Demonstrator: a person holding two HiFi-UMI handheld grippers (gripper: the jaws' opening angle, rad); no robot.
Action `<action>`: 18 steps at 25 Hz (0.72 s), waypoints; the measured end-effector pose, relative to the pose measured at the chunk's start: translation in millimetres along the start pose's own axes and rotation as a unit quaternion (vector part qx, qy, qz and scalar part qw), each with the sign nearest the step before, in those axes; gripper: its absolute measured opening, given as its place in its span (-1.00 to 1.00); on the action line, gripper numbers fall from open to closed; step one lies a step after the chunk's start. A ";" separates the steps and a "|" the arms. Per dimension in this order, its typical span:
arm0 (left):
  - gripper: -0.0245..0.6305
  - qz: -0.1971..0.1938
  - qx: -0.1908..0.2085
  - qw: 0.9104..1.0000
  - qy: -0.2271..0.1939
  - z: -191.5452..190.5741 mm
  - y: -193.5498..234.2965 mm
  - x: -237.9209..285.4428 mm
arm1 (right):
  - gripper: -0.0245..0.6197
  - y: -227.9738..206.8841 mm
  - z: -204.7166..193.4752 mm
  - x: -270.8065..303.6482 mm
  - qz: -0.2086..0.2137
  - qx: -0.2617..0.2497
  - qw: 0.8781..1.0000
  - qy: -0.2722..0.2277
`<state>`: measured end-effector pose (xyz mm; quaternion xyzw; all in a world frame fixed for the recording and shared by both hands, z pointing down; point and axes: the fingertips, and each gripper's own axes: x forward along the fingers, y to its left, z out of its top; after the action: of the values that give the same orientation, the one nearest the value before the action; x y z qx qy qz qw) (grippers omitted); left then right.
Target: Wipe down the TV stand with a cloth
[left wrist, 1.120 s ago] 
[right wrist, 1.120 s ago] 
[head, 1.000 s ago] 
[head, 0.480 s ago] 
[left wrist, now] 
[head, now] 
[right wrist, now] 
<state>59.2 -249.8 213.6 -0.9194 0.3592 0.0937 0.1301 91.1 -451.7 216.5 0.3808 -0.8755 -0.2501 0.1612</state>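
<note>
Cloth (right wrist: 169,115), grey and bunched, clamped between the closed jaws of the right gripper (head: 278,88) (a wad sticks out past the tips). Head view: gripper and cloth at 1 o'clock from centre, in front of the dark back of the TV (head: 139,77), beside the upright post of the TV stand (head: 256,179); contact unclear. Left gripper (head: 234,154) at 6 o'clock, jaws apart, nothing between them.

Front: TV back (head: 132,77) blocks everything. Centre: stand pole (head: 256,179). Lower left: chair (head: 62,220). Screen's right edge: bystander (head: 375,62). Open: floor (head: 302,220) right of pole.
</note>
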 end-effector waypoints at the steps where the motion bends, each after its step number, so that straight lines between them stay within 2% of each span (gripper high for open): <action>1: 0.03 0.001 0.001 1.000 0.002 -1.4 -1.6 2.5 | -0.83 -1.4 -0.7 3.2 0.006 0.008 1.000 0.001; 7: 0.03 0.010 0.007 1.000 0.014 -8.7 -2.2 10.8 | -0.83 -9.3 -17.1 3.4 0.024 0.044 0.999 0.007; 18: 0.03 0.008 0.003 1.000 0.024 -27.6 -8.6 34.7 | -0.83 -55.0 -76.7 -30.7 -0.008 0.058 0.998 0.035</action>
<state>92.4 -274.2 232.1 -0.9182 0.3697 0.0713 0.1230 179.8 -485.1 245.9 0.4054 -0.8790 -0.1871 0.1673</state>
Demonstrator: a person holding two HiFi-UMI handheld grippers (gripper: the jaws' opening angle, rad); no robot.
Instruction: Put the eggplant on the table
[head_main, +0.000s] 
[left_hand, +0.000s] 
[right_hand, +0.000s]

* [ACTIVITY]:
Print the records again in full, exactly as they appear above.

* [COMPLETED TASK]:
Demonstrator: a person holding two HiFi-UMI handheld grippers (gripper: the jaws' opening angle, rad); no robot.
Action `<action>`: 18 steps at 25 Hz (0.72 s), waypoints; the measured end-effector pose, relative to the pose measured at the chunk's start: translation in millimetres along the start pose's own axes and rotation as a unit quaternion (vector part qx, qy, qz and scalar part qw), each with the sign nearest the step before, in those axes; gripper: its absolute measured opening, given as its place in its span (-1.00 to 1.00); on the action line, gripper numbers fall from open to closed; step one lies a step after the chunk's start. A ";" separates the steps and a "|" the arms. Per dimension in this order, its typical span:
arm0 (left):
  - gripper: -0.0245..0.6305
  - qz: -0.1971..0.1938
  - qx: -0.1908..0.2085
  - qw: 0.9104..1.0000
  - qy: -0.2271..0.1939
  - z: -191.5452..190.5741 mm
  - y: -193.5498..234.2965 mm
  - x: -237.9209..285.4428 mm
arm1 (right):
  - gripper: -0.0245..0.6197
  - y: -227.9738..206.8841 mm
  - z: -204.7166..193.4752 mm
  - x: -270.8065..303.6482 mm
  - qz: -0.2086..0.2137
  - qx: -0.2617..0.2497
  - qw: 0.8781..1.0000
  - qy: -0.2722..0.2277
`<state>`: measured end-effector pose (xyz mm; quaternion xyzw; all in a world frame fixed for the recording and shared by both hands, z pointing down; point and axes: the fingertips, and each gripper's own axes: x forward along the fingers, y to its left, z out of its top; after the action: of the values that give the same orientation, the one nearest the value before the action; x y z qx qy qz qw) (grippers omitted); left then right.
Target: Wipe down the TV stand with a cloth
[left wrist, 1.120 s ago] 
[right wrist, 1.120 s ago] 
[head, 1.000 s ago] 
[head, 0.480 s ago] 
[left wrist, now] 
[head, now] 
[right wrist, now] 
<state>59.2 -249.8 213.6 -0.9194 0.3592 0.0937 0.1301 91.1 -451.7 216.5 0.3808 -0.8755 -0.2501 0.1612</state>
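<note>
Cloth (right wrist: 169,115), grey and bunched, clamped between the closed jaws of the right gripper (head: 278,88) (a wad sticks out past the tips). Head view: gripper and cloth at 1 o'clock from centre, in front of the dark back of the TV (head: 139,77), beside the upright post of the TV stand (head: 256,179); contact unclear. Left gripper (head: 234,154) at 6 o'clock, jaws apart, nothing between them.

Front: TV back (head: 132,77) blocks everything. Centre: stand pole (head: 256,179). Lower left: chair (head: 62,220). Screen's right edge: bystander (head: 375,62). Open: floor (head: 302,220) right of pole.
</note>
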 end-effector waypoints at the steps where the motion bends, each after its step number, so that straight lines between them stay within 2% of each span (gripper high for open): <action>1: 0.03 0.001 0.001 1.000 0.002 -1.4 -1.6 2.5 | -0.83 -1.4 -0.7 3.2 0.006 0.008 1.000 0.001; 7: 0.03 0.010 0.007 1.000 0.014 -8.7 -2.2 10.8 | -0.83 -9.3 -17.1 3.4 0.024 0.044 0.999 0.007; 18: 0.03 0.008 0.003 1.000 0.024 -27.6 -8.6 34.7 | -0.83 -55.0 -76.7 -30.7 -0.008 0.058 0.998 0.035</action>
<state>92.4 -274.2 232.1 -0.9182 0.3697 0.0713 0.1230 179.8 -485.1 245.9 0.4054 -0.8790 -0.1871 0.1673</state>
Demonstrator: a person holding two HiFi-UMI handheld grippers (gripper: the jaws' opening angle, rad); no robot.
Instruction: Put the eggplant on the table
[head_main, +0.000s] 
[left_hand, +0.000s] 
[right_hand, +0.000s]

Nothing further belongs to this answer.